Out of all the places I’ve visited in Egypt, Alexandria probably had the least to offer the tourist, and yet there was no way I was going to pass up an opportunity to go there, given its illustrious history. I’ve read that “Alexandria is the greatest historical city with the least to show” and that seems to be true, unfortunately. For a map of places visited in Egypt, click here, scroll to bottom of page.
Alexandria was the home of Queen Cleopatra and the city rivaled Rome in beauty. It was the center of scientific learning with a world-renown library (700,000 volumes). It also had a huge lighthouse (called Pharos) that was a wonder of the ancient world (394 feet high) and was in working order for 1,700 years (until an earthquake toppled it in 1303).
Alexandria was founded by Alexander the Great (in 331 BC) and was one of the greatest cities of antiquity. Alexander is buried here, but the exact location of his tomb is not known. The city of Cleopatra’s time is now largely under water and about 18 ft. below street level. Every so often there are major finds, such as the Roman catacombs discovered in 1900 when a donkey disappeared through the ground.
Here are a few things to see in Alexandria:
Roman Amphitheater (Kom Al-Dikka). This is the only Roman Amphitheater in Egypt. It is well preserved and if you stand in the right spot on the center stage, the acoustics allow you to hear your voice being amplified around the theater. There are more excavations going on in this area.
Pompey’s Pillar and Serapeum. This area contains several above-ground ruins and underground chambers. The Pillar was erected in AD 291 to support a statue of the Emperor Diocletian and is still standing in its original spot. The pillar takes its name from the Roman general Pompey who was murdered by Cleopatra’s brother (although he has nothing to do with the pillar). The Serapeum was a large temple complex which also had a huge library. The underground chambers show the foundation and library remains.
Roman Catacombs (Kom Ash-Shuqqafa).

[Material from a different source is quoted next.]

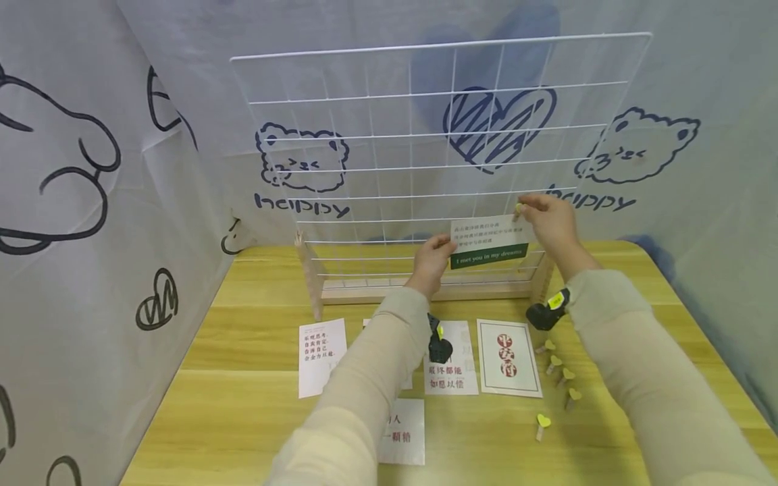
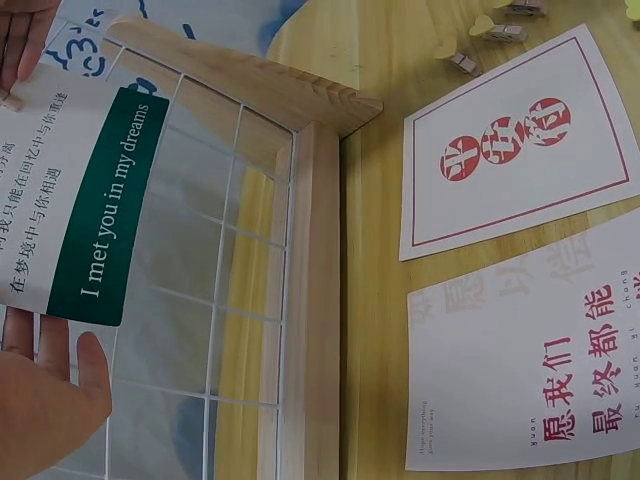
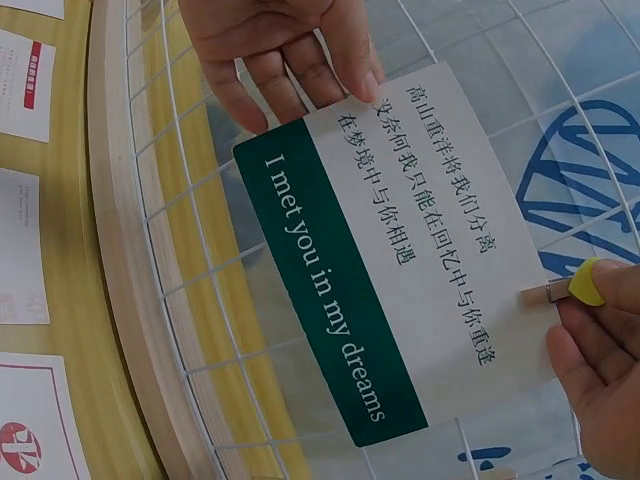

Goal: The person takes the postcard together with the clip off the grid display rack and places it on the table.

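Note:
A white card with a green band (image 1: 489,255) is held up against a white wire grid panel (image 1: 389,196). At the card's left edge my left hand (image 1: 430,262) pinches it between thumb and fingers. With my right hand (image 3: 600,375) I pinch a small wooden clothespin (image 3: 548,293) with a yellow heart on its end. The peg's tip lies over the card's edge, near the upper right corner in the head view. Whether it also bites a grid wire cannot be told.
The grid stands in a wooden base (image 1: 486,291) on a wood-grain table (image 1: 200,412). Several printed cards lie in front, among them one with red round characters (image 1: 509,358). Several heart clothespins (image 1: 543,425) lie at the right. A patterned cloth (image 1: 182,121) hangs behind and beside.

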The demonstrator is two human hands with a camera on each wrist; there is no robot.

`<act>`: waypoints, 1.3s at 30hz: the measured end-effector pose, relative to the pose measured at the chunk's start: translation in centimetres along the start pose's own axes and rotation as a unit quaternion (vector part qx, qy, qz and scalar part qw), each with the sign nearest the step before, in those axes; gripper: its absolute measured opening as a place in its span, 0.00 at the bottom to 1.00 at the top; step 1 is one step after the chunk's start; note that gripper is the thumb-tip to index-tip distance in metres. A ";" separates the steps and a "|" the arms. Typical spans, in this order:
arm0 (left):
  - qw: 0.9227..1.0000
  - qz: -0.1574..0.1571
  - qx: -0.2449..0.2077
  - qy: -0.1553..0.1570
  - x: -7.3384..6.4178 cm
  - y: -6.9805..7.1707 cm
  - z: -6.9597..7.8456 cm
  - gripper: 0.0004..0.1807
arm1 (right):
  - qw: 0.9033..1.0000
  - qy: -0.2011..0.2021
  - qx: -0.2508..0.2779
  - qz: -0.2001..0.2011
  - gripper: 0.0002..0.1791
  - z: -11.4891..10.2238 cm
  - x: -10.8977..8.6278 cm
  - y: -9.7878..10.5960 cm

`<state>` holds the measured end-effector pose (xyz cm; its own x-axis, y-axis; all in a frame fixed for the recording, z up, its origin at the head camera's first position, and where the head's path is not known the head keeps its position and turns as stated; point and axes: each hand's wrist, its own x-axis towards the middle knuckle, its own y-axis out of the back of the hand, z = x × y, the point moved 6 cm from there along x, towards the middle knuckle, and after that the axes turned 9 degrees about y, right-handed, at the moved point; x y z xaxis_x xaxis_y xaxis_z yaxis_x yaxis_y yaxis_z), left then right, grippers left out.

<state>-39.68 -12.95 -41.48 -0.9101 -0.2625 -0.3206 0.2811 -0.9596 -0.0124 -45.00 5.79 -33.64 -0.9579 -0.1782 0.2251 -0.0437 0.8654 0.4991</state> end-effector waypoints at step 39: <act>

Close to Pompey’s Pillar are the Roman catacombs, which is probably the most fascinating historical site in Alexandria. Unfortunately, I could not take pictures in the catacombs (except for one quick shot below). There are three underground levels, the lowest of which is flooded, but the other two levels are open and can be visited with a guide—even the 2nd level has some water on the floor, which you avoid by walking on planks. You descend via a staircase and enter a large rotunda with numerous rooms branching off in every direction. The catacombs were constructed in the 2nd century AD and eventually housed the remains of 300 people. Before visiting, be sure to check opening hours and days of the week.
The Al-Corniche. Alexandria is a long narrow city built along the Mediterranean shoreline. The Corniche is a popular socializing spot for locals, especially after dark, with street vendors selling all kinds of snacks and young couples strolling hand in hand enjoying the fresh breeze.
From the Corniche you can glimpse Fort Qaitbey, which was built in 1480 on the remains of the ancient Pharos lighthouse. The fort is open to the public but our short visit (just one full day) did not afford us time to go out and see it.